A rede municipal de saúde de Natal enfrenta falta de medicamentos básicos, psicotrópicos e insumos hospitalares. Uma vistoria realizada pelo Ministério Público do Rio Grande do Norte (MPRN) identificou que o abastecimento geral está em apenas 53% do estoque considerado necessário. Diante do cenário, o órgão emitiu uma recomendação à Prefeitura para que sejam adotadas medidas urgentes a fim de normalizar o fornecimento.
A recomendação foi encaminhada às secretarias municipais de Saúde e de Administração e determina a aceleração dos processos de compra e licitação para reposição de medicamentos, especialmente injetáveis e insulinas de ação prolongada. Segundo o documento, o município tem prazo de 15 dias para informar quais providências foram adotadas.
A situação foi constatada após uma vistoria realizada em março no Departamento de Assistência Farmacêutica da Secretaria Municipal de Saúde. O levantamento apontou que o estoque de medicamentos injetáveis está em situação ainda mais crítica, com apenas 25% do volume considerado necessário.
O quadro representa uma piora em relação a setembro de 2025, quando o abastecimento geral da rede municipal estava em 68%, conforme registros das Promotorias de Justiça da Saúde.
Nos primeiros meses de 2026, o Ministério Público também identificou a falta de insulinas análogas — utilizadas por pacientes com diabetes — em unidades da rede municipal.
Diante do problema, a recomendação pede a conclusão urgente de dois procedimentos administrativos: um processo de aquisição emergencial aberto pela Secretaria de Saúde para a compra de medicamentos injetáveis e um processo licitatório voltado à aquisição de insulinas especiais.
O Ministério Público também orienta que os processos de compra de medicamentos que já estão em andamento tenham tramitação mais rápida, com o objetivo de evitar a interrupção no tratamento de pacientes atendidos pelo Sistema Único de Saúde (SUS) no município.

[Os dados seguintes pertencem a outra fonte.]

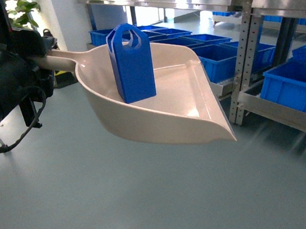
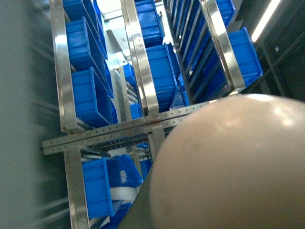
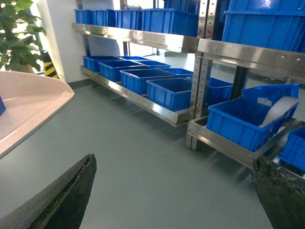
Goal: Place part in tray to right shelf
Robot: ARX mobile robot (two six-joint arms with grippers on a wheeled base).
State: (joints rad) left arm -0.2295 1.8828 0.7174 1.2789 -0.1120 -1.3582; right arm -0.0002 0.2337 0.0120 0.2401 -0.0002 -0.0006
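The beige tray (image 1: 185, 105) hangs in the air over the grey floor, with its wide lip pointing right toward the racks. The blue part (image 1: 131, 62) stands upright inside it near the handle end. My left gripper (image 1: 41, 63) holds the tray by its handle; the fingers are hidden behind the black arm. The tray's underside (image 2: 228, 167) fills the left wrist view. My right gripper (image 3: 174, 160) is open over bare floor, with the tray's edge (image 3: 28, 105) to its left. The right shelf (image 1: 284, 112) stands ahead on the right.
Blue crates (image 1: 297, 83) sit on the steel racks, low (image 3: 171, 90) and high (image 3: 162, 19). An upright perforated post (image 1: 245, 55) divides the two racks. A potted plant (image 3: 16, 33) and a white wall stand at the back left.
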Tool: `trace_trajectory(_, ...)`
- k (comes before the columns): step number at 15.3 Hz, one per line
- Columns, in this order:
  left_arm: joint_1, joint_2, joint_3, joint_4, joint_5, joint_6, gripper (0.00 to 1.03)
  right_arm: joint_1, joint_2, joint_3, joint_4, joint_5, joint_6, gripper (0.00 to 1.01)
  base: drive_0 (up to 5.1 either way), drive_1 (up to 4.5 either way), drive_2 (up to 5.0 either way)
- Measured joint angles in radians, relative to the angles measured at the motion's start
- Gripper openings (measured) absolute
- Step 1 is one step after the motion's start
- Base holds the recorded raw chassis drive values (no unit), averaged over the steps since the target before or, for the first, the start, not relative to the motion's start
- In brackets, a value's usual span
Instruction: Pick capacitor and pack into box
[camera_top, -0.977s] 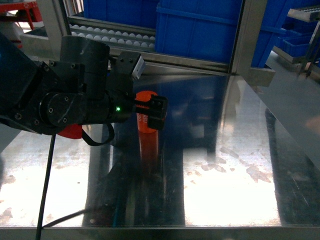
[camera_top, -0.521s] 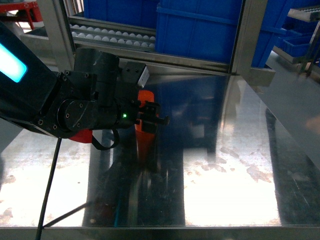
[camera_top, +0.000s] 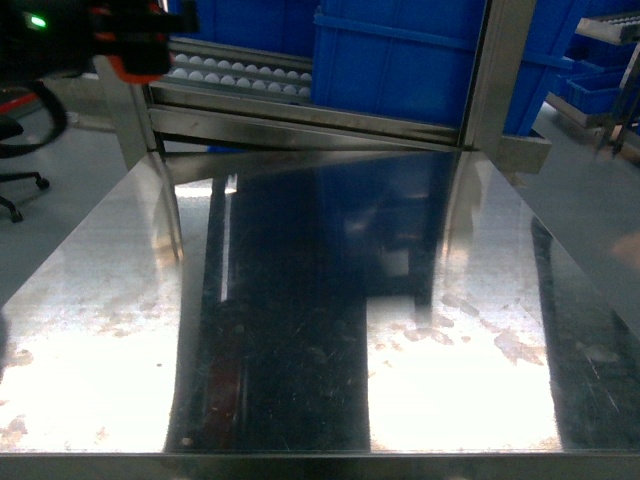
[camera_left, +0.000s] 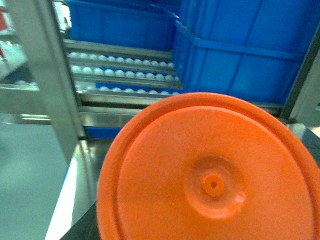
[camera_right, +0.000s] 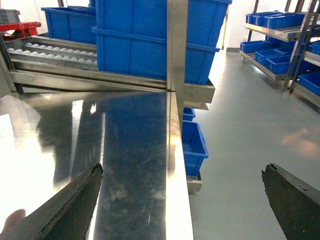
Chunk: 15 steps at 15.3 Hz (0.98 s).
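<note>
Head view: the left gripper (camera_top: 130, 45) sits at the upper-left corner above the steel table (camera_top: 330, 330), a strip of orange capacitor (camera_top: 135, 68) visible at it. Left wrist view: the capacitor's round orange end face (camera_left: 212, 175) fills the frame, so the gripper appears clamped on it, blue bins (camera_left: 240, 50) behind. Right wrist view: the right gripper (camera_right: 185, 200) has its fingers (camera_right: 70, 205) spread wide apart.

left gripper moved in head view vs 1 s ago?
Yes. The left gripper has gone up and left, from over the middle of the steel table to the top-left corner, by the roller rack, carrying the orange capacitor.
</note>
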Motion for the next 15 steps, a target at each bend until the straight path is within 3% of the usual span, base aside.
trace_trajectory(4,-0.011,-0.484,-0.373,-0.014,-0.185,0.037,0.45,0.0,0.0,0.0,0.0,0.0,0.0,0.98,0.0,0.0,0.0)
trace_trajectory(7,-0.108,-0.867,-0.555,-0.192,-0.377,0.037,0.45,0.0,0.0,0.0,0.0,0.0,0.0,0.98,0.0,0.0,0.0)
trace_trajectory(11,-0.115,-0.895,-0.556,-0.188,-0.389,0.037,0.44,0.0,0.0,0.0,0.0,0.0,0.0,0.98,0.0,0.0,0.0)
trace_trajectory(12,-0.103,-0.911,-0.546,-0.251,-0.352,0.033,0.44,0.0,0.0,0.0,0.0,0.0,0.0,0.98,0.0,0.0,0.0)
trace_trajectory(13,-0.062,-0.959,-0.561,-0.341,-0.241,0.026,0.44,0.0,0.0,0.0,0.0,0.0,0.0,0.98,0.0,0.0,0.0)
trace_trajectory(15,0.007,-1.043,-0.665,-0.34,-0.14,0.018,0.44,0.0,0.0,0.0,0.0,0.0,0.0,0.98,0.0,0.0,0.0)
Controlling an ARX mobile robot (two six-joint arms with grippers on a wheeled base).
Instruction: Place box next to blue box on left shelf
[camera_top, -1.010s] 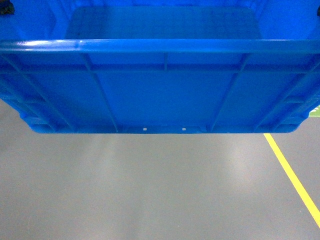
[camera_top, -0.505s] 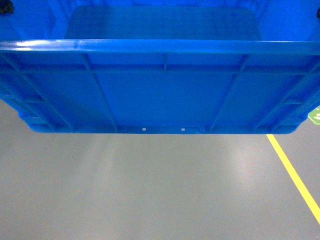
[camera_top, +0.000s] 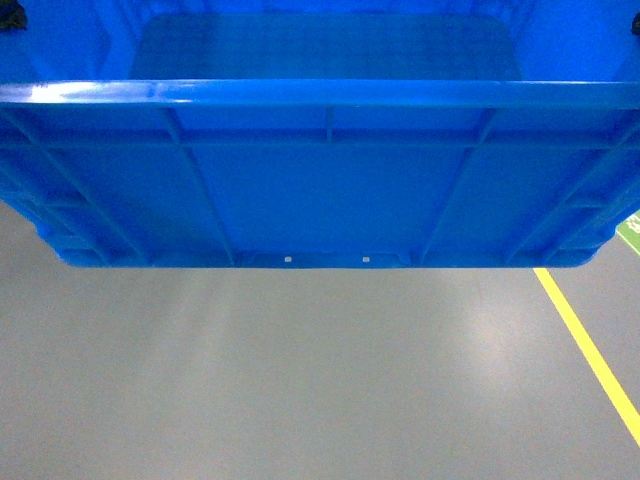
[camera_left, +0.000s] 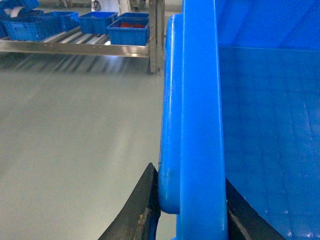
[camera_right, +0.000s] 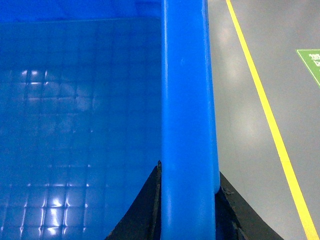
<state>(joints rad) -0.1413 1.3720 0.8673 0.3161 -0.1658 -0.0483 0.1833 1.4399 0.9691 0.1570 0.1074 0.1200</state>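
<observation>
The box (camera_top: 320, 190), a large bright blue ribbed crate with an open top, fills the upper half of the head view and hangs above the grey floor. My left gripper (camera_left: 189, 175) is shut on the box's left rim (camera_left: 197, 100), one black finger outside and one inside. My right gripper (camera_right: 189, 169) is shut the same way on the right rim (camera_right: 187, 100). Far off at the top left of the left wrist view stands a metal shelf (camera_left: 75, 47) carrying several blue boxes (camera_left: 129, 31). I cannot tell which of them the task means.
A yellow floor line (camera_top: 590, 350) runs along the right, also seen as the line (camera_right: 270, 120) in the right wrist view. A green floor mark (camera_right: 311, 62) lies beyond it. Bare grey floor (camera_left: 75, 140) stretches between me and the shelf.
In the head view the yellow line and the green mark have drifted slightly right and down. The box stays held by both grippers as before.
</observation>
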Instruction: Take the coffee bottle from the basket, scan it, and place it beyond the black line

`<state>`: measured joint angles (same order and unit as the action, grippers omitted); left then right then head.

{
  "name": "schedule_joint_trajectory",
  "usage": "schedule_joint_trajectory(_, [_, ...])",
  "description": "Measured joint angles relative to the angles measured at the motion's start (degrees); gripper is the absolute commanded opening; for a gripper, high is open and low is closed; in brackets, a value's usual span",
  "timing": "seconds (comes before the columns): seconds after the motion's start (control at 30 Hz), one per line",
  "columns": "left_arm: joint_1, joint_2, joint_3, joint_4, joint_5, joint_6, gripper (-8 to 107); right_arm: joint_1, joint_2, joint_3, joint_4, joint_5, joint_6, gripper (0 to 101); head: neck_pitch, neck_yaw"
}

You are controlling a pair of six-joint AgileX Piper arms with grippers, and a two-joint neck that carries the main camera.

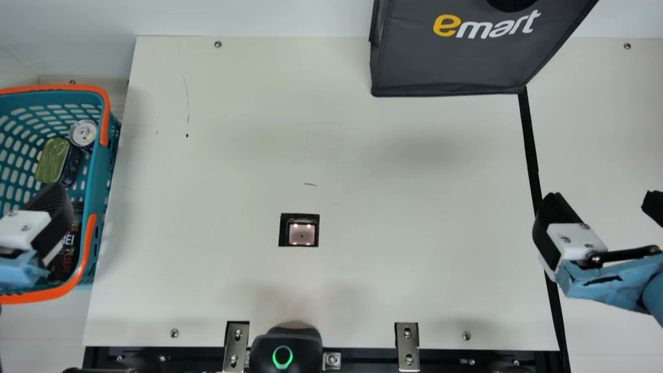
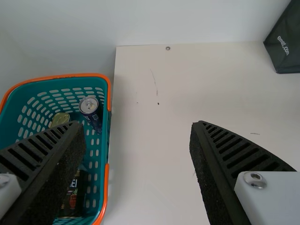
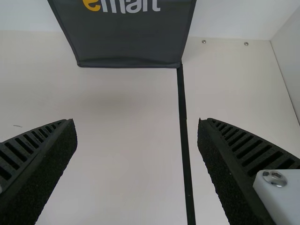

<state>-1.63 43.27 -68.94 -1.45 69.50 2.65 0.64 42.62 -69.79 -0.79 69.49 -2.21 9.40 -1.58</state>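
While the table (image 1: 388,181) stretches below both tools, the basket (image 1: 97,171) stands beneath the left tool (image 2: 138,125). Beyond the right tool (image 3: 137,123), toward the wall, is the dark bag (image 1: 450,67). The black line (image 3: 183,103) passes below the right tool, between its fingers as its own wrist camera sees it. Both tools have their fingers apart, holding nothing.

Between the tools, but nearer the neck camera's bottom edge, is a black device (image 1: 285,349) with a green ring. Inside the basket, low beside the left tool, is a dark labelled bottle, which I judge to be the coffee bottle (image 1: 66,254). Farther from this tool are a can (image 1: 84,133) and a flat tin (image 1: 52,159). The small lit window (image 1: 302,233), probably for scanning, is about midway between the tools.

So, the task seems at its beginning: taking, scanning and placing are all left to do. The main view gives the lit window and the green ring; the left wrist view gives a reddish picture on the bottle's label, and the can's dark blue side.
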Motion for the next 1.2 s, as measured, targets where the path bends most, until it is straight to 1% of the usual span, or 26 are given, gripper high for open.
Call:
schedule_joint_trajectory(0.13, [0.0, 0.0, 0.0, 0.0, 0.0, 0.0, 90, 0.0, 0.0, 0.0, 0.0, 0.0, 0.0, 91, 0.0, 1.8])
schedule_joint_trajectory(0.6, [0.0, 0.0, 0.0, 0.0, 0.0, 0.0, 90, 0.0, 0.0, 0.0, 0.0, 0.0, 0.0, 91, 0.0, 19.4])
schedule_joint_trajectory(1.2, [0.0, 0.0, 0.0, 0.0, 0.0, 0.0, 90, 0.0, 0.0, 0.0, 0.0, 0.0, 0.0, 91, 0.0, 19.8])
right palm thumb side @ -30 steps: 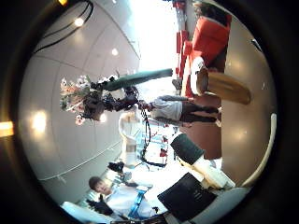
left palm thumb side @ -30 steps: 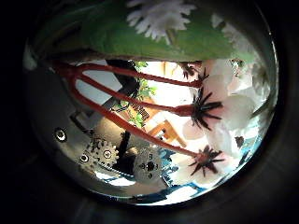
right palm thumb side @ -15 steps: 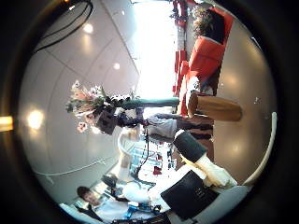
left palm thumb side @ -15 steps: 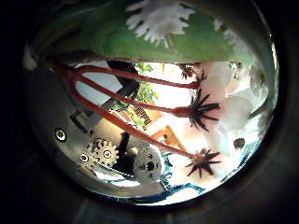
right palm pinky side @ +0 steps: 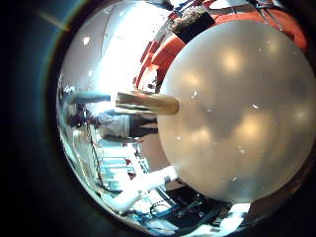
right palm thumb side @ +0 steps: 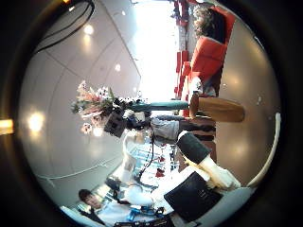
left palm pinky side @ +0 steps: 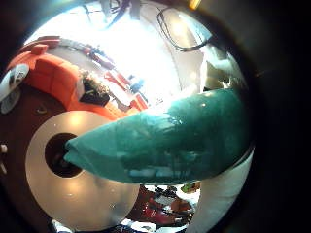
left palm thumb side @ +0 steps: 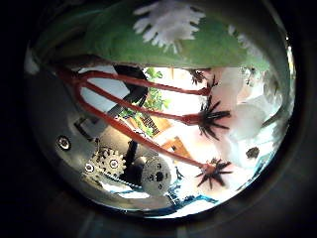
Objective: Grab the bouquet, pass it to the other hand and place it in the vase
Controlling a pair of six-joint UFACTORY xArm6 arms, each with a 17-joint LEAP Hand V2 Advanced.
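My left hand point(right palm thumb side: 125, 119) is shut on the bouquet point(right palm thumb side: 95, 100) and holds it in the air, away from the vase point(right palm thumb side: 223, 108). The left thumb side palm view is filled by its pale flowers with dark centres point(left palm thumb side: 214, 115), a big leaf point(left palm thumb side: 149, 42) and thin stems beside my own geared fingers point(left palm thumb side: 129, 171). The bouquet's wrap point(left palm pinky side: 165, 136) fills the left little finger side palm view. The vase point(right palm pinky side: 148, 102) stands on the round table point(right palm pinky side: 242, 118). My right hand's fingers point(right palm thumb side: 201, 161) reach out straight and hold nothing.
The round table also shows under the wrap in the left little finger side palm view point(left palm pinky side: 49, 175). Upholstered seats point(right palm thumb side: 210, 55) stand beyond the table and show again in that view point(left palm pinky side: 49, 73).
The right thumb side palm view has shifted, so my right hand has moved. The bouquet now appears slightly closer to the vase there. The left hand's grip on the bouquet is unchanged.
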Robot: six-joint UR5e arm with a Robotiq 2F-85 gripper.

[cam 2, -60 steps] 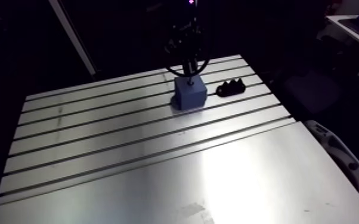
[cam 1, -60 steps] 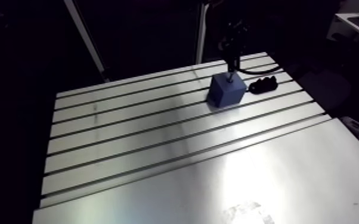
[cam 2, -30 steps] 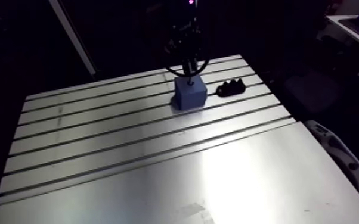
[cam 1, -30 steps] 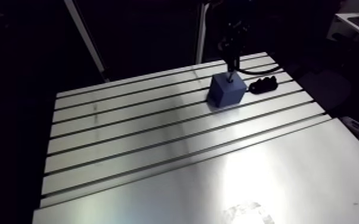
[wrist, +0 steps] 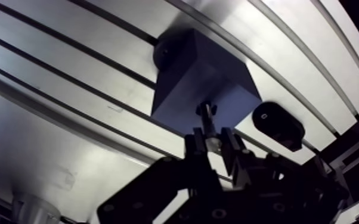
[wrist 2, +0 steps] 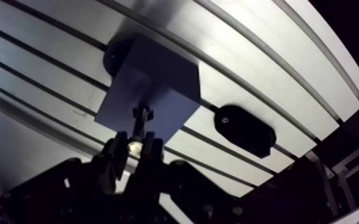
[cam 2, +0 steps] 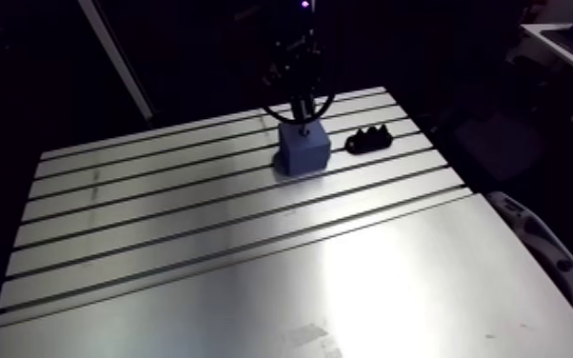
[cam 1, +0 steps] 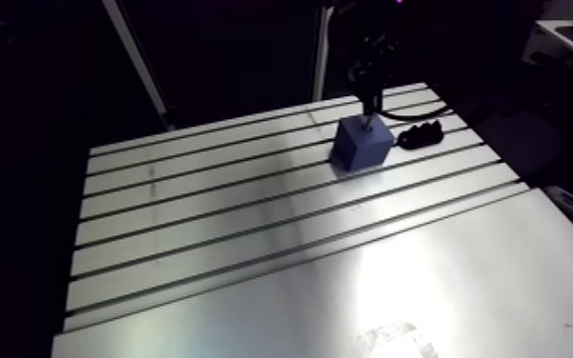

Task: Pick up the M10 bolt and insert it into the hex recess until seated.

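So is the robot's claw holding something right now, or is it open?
The gripper: shut on the thin dark metal bolt, which points at the blue square block.

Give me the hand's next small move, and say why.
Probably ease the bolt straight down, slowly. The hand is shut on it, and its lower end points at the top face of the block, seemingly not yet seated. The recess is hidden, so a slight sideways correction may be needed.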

A medida é resultado de três procedimentos administrativos conduzidos pelas 48ª e 62ª Promotorias de Justiça de Natal, responsáveis por acompanhar o abastecimento da rede municipal de saúde.
Um dos procedimentos monitora o cumprimento de uma sentença judicial de 2014, que determinou ao município garantir o fornecimento regular de medicamentos e insumos nas unidades de saúde.
Outro acompanha um Termo de Ajustamento de Conduta (TAC) firmado com a Secretaria Municipal de Saúde para assegurar a distribuição de insulinas especiais aos pacientes da rede pública.
Há ainda um procedimento específico voltado ao fornecimento de medicamentos psicotrópicos no período de 2024 a 2026.
De acordo com o Ministério Público, problemas de abastecimento de medicamentos na rede municipal de saúde são recorrentes desde 2010.
No documento, as promotoras responsáveis destacam que a assistência farmacêutica envolve uma cadeia de gestão que inclui etapas como seleção, programação, aquisição, armazenamento, distribuição e dispensação de medicamentos.
“A Assistência Farmacêutica não se resume à mera aquisição e distribuição de medicamentos, mas constitui um ciclo de gestão complexo”, registram.
Segundo o MPRN, falhas nesse processo podem comprometer tratamentos, agravar doenças crônicas e aumentar a demanda por atendimentos hospitalares de maior complexidade.
O órgão também ressalta que o acesso regular a medicamentos é parte fundamental do direito constitucional à saúde e que cabe ao poder público garantir mecanismos que evitem a interrupção no fornecimento, especialmente para pacientes que dependem de uso contínuo.